Pressemitteilung Nr. 66/2009 vom 18. Juni 2009

Beschluss vom 17. Juni 2009
1 BvQ 26/09

Der Antragsteller ist wegen eines von ihm begangenen Tötungsverbrechens, bei dem er Teile seines Opfers verspeiste, in der Öffentlichkeit als der "Kannibale von Rotenburg" bekannt. Mit Urteil vom Mai 2006 rechtskräftig seit Februar 2007 wurde er zu einer lebenslangen Freiheitsstrafe verurteilt, die er derzeit verbüßt. Der Antragsteller hat in einem Zivilprozess versucht zu verhindern, dass ein den realen Gegebenheiten nachempfundender Kinofilm über sein Leben und seine Tat gezeigt wird, dessen deutsche Uraufführung alsbald vorgesehen ist. Er beabsichtigt, das in letzter Instanz zu seinen Ungunsten ergangene Urteil des Bundesgerichtshofs mit der Verfassungsbeschwerde anzugreifen, sobald ihm die schriftlichen Entscheidungsgründe vorliegen.

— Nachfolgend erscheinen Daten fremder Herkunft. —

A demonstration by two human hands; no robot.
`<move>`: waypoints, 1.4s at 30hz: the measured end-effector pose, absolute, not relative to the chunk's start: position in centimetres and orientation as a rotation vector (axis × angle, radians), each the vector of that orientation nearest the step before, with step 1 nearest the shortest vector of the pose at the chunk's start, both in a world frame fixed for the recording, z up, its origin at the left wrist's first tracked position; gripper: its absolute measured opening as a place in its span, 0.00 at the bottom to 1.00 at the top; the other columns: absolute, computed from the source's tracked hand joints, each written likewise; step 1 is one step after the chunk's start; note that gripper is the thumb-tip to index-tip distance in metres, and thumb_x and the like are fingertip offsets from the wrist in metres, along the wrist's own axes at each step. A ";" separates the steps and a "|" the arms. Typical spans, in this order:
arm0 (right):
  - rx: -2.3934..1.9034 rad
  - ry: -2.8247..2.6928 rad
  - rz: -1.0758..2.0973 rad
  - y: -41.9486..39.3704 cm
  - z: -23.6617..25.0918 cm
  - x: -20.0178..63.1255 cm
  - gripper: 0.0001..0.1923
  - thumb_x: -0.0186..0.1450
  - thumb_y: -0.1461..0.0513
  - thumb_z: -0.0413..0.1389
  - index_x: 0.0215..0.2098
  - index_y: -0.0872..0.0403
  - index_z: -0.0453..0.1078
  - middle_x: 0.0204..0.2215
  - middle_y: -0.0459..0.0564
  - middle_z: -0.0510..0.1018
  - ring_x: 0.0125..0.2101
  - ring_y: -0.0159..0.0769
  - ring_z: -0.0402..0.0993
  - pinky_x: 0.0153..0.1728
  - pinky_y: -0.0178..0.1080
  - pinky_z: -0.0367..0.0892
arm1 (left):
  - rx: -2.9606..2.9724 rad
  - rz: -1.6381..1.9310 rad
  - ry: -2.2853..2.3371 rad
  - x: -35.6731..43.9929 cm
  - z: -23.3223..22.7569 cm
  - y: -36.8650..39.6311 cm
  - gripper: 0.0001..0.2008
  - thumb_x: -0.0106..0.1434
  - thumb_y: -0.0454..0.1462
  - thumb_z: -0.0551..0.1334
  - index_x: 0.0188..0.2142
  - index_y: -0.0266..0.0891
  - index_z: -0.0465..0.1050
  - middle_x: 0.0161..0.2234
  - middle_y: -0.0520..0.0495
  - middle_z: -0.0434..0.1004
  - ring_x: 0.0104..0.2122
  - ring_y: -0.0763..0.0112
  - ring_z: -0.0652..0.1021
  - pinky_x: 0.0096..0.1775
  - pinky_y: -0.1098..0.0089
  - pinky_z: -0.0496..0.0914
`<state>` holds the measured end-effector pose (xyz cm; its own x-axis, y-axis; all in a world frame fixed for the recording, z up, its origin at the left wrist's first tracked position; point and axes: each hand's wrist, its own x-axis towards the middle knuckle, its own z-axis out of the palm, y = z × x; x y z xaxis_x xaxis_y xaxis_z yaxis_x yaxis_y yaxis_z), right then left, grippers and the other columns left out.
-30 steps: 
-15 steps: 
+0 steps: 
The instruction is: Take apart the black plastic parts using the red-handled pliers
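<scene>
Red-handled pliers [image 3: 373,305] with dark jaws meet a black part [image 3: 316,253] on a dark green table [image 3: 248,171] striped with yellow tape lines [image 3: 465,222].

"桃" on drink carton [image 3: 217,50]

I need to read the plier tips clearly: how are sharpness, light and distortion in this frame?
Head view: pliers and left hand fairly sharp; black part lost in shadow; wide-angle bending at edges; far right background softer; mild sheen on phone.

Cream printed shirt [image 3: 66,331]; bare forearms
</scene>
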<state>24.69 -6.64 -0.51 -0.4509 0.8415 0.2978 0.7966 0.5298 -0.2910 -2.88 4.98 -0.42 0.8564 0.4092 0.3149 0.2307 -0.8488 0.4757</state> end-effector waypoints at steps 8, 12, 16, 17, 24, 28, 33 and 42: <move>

Die 1. Kammer des Ersten Senats des Bundesverfassungsgerichts hat seinen Antrag auf Erlass einer einstweiligen Anordnung, mit der der im Ausgangsverfahren beklagten Produktionsgesellschaft die Vorführung und anderweitige Verwertung des Spielfilms vorläufig untersagt werden soll, abgelehnt. Zwar kann das Bundesverfassungsgericht im Streitfall einen Zustand durch einstweilige Anordnung vorläufig regeln, wenn dies zur Abwehr schwerer Nachteile, zur Verhinderung drohender Gewalt oder aus einem anderen wichtigen Grund zum gemeinen Wohl dringend geboten ist. Vorliegend lassen die Ausführungen des Antragstellers einen hinreichend gewichtigen Nachteil durch die bei Nichterlass der begehrten einstweiligen Anordnung zu erwartende Vorführung des Films "Rohtenburg" aber nicht erkennen.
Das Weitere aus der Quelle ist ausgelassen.